Следующие сутки пролетели в интенсивной подготовке. Команда проверяла и перепроверяла оборудование, уточняла планы, проводила симуляции различных сценариев первого контакта. Сара Чжан продолжала работу над расшифровкой странных энергетических паттернов, исходящих от квантового ядра «Гермеса», но пока без явного прорыва.
Напряжение на корабле нарастало по мере приближения к цели. Даже опытные члены экипажа, привыкшие к сложным миссиям, проявляли признаки нервозности – более частые проверки оборудования, чем необходимо, тихие разговоры в углах, прерывающиеся при приближении других.
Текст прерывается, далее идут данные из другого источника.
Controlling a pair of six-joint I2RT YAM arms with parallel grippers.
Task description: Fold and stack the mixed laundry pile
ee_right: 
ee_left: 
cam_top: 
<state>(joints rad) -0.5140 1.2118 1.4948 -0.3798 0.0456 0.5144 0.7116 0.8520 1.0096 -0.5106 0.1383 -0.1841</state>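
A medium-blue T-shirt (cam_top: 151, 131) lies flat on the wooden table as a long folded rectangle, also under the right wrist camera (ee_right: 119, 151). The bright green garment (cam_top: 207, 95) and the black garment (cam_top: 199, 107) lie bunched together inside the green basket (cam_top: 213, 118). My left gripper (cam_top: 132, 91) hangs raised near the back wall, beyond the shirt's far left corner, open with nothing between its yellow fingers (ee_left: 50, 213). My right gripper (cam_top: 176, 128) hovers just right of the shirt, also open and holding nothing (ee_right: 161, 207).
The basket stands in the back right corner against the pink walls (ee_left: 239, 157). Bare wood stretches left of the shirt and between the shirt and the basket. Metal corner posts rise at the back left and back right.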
За шесть часов до расчётного времени прибытия капитан Фарук вызвал всех в центральный отсек для финального брифинга. Его обычно невозмутимое лицо казалось более напряжённым, чем обычно.
– Наши дальние сканеры уже предоставляют более детальную информацию о станции, – начал он без предисловий. – Мы подтверждаем наличие минимальной атмосферной утечки в основных модулях, что говорит о сохранении герметичности. Также подтверждается активность в центральном квантовом ядре. Новой информацией является обнаружение слабых энергетических сигнатур в жилом модуле, где, предположительно, находятся стазис-камеры с биологическими телами экипажа.
– Это хороший знак, – заметила Ингрид Свенссон. – Если стазис-системы всё ещё активны, шансы на сохранение биологической целостности тел повышаются.
– Однако есть и настораживающие данные, – продолжил Фарук. – Мы фиксируем нерегулярные энергетические всплески по всей станции. Они не соответствуют нормальным рабочим паттернам систем того периода.
– Это может быть результатом деградации? – спросил Рейнольдс. – Старые системы часто проявляют нестабильность перед полным отказом.
– Возможно, – кивнул Фарук. – Но есть и другая гипотеза. Эти энергетические всплески коррелируют с изменениями в активности квантового ядра. Как будто квантовый компьютер… управляет остальными системами станции.